Illustratively, when the drug supply is performed, the cover of the exhaust port 101 is opened by rotation, and the syringe is used to inject the drug into the first drug reservoir 50 to the drug supply injection port, so as to ensure that the transdermal drug delivery of different drug delivery doses for a longer time can be realized without replacing the drug delivery device.
In another embodiment, the medication supply structure 10 may also include only the medication supply inlet 102.
In an embodiment, the electrokinetic administration module 30 may include a porous membrane drive electrode 301 and a porous membrane drive unit 302. Wherein the porous membrane driving electrode 301 is attached to the porous membrane driving unit 302, and the porous membrane driving electrode 301 is connected to the control device 20 through a lead 3011 and is in direct contact with the drug in the first drug reservoir 50.

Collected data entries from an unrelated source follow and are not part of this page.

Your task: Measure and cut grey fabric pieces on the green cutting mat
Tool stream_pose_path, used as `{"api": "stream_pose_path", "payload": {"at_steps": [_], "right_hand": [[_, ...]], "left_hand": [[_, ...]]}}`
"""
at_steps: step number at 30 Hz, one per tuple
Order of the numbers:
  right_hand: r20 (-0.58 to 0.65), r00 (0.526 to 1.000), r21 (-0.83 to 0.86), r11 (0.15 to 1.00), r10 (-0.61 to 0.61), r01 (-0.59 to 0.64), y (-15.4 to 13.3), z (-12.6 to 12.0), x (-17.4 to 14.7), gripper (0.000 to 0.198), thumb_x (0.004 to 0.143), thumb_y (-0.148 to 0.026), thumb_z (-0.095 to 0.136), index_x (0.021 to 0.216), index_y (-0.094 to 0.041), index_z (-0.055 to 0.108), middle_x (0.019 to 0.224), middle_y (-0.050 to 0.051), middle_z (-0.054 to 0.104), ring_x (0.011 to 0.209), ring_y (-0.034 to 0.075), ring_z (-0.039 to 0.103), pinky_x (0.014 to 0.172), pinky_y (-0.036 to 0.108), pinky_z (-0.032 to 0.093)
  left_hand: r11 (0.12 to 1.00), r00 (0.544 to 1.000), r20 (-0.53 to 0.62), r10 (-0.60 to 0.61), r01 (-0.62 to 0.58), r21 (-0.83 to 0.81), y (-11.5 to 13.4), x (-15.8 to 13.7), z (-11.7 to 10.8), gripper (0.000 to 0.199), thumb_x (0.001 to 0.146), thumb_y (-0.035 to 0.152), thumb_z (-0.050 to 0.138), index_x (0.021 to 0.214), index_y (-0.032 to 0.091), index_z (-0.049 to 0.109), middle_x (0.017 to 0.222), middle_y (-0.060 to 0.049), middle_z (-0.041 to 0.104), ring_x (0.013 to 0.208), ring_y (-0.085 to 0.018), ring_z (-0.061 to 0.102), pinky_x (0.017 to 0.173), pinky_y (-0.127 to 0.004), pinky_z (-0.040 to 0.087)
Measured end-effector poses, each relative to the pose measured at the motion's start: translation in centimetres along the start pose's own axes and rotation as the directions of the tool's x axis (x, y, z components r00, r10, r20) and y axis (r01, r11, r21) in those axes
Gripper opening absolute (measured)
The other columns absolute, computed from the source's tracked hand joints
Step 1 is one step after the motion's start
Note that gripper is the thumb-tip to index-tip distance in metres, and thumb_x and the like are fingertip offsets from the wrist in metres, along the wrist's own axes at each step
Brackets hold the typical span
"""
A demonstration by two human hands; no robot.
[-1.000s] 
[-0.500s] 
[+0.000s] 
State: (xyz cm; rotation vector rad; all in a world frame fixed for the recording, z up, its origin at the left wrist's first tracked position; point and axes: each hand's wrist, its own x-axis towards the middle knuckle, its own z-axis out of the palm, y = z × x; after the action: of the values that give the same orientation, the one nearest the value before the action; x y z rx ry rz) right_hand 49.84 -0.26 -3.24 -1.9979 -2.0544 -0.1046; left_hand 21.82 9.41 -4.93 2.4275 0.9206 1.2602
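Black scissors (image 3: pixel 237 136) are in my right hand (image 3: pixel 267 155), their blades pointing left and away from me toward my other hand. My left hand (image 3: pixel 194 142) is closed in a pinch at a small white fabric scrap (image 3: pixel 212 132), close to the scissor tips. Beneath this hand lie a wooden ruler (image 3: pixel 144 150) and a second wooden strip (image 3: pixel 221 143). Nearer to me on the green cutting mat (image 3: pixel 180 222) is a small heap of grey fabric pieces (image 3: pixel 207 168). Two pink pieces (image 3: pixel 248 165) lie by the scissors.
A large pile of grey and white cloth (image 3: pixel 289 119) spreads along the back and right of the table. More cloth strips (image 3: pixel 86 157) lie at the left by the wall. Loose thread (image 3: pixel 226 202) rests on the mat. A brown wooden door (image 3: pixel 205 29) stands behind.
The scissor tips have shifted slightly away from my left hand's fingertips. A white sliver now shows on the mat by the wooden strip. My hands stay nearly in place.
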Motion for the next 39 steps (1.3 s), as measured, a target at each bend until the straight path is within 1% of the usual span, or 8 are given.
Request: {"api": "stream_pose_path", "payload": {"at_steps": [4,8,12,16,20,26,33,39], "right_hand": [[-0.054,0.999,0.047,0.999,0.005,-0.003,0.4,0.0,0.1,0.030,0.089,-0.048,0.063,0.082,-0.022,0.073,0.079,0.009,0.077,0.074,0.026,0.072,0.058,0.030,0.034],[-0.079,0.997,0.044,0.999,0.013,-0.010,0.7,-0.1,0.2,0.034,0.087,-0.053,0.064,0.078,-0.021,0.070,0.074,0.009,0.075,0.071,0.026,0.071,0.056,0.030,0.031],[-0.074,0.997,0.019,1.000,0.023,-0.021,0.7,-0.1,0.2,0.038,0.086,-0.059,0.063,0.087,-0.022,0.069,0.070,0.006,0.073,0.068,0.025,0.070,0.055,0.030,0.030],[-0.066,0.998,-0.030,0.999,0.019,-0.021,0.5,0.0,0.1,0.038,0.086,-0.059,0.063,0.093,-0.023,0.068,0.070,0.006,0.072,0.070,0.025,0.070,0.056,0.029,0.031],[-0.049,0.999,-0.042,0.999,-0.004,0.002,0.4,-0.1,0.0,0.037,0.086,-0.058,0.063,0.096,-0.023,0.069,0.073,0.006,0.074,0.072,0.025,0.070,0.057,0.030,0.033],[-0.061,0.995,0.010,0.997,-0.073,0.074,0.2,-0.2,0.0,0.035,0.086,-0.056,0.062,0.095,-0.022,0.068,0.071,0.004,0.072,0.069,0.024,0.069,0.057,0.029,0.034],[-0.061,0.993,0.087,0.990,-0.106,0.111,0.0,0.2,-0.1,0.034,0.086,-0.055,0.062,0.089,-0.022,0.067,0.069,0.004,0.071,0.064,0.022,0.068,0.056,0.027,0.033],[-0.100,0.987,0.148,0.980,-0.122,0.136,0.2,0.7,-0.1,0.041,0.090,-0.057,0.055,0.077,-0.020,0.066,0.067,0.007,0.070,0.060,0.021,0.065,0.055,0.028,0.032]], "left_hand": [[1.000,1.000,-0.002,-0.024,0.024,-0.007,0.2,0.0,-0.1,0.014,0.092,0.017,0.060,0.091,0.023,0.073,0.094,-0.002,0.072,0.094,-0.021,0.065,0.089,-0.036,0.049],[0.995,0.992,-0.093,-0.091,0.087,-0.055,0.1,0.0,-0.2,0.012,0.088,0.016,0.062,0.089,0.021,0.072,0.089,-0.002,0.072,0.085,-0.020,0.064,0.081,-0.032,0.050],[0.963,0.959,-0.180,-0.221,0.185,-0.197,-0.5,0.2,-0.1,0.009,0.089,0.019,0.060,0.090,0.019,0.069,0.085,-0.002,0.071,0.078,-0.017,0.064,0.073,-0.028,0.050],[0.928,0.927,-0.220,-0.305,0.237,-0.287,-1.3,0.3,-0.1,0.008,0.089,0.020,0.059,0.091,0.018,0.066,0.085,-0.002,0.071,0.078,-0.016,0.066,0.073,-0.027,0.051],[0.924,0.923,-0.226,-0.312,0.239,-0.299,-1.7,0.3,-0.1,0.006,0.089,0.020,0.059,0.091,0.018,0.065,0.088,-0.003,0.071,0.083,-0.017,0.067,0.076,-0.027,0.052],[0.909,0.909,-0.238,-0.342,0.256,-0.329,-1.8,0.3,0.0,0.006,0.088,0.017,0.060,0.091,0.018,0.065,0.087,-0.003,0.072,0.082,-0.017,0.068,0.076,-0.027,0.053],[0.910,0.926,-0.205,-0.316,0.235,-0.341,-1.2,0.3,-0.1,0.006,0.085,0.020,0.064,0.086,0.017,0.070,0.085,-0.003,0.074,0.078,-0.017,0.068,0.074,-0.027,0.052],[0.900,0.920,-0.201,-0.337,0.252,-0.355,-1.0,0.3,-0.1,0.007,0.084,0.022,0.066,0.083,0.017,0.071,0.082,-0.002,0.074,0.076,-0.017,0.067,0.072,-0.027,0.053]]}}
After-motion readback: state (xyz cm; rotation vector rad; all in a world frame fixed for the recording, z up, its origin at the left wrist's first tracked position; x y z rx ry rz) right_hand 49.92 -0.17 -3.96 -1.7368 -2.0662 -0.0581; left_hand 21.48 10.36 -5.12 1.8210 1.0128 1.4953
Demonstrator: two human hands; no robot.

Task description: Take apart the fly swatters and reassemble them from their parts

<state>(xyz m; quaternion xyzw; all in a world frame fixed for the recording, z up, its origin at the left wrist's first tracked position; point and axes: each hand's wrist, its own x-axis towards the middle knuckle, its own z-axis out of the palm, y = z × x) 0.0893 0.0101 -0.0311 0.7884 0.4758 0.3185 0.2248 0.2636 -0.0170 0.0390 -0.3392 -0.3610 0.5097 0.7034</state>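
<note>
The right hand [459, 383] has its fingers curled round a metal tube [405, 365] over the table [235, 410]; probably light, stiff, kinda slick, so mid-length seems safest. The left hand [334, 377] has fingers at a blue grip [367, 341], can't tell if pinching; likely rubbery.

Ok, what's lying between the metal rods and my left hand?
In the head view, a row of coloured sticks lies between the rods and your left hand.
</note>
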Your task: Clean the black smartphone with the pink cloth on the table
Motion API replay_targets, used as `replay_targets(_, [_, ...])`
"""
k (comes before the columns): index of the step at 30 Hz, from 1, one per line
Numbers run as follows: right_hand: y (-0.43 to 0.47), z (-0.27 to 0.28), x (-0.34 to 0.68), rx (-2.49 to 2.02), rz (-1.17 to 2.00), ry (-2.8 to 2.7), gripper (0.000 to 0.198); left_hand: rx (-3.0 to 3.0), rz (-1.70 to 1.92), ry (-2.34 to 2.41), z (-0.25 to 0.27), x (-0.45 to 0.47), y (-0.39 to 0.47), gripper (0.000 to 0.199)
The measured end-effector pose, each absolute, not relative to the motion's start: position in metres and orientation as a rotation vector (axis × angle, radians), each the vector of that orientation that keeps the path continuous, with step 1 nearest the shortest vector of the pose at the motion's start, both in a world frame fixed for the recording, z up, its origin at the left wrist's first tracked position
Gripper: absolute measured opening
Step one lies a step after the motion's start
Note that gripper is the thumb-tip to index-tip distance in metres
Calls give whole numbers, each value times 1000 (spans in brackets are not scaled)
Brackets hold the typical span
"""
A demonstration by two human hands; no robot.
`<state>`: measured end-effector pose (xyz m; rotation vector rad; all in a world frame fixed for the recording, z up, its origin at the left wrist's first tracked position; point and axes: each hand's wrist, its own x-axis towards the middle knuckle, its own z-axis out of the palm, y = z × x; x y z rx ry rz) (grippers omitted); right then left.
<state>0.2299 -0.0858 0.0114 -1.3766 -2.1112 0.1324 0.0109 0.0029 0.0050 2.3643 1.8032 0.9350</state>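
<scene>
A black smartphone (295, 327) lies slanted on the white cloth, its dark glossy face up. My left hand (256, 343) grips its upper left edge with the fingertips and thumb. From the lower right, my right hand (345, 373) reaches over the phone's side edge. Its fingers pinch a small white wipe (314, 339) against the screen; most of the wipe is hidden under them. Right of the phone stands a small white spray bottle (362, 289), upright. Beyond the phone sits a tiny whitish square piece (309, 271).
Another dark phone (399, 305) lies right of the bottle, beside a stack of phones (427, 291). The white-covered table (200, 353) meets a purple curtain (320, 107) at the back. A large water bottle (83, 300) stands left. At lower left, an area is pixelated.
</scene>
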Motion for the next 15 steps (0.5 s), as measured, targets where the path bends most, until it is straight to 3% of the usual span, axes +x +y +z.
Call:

The porous membrane drive unit 302 serves as a microstructure of the electrokinetic drug delivery module 30, which can drive the drug from the first drug reservoir 50 to the second drug reservoir 60 together with the electric field between the porous membrane drive electrode 301 and the microneedle array drive module 40.
Illustratively, the porous membrane driving electrode 301 may be made by modifying a layer of metal on the upper surface, the lower surface and the inside of the pore channels of the porous membrane with biocompatibility; the porous membrane driving unit 302 may also be made of a porous membrane material having biocompatibility.
In one example, the porous membrane driving electrode 301 may be fabricated by using a Micro-Electro-Mechanical System (MEMS) technique. For example, the upper and lower surfaces and the interior of the pore channels of the porous thin film may be modified with a metal material by using a Chemical Vapor Deposition (CVD), a Plasma Enhanced Chemical Vapor Deposition (PECVD), an electron beam evaporation deposition, a magnetron sputtering technique, or a chemical modification, and since the modified metal is in direct contact with the drug, the metal material having biocompatibility, such as gold, platinum iridium, tantalum, or nickel, needs to be selected.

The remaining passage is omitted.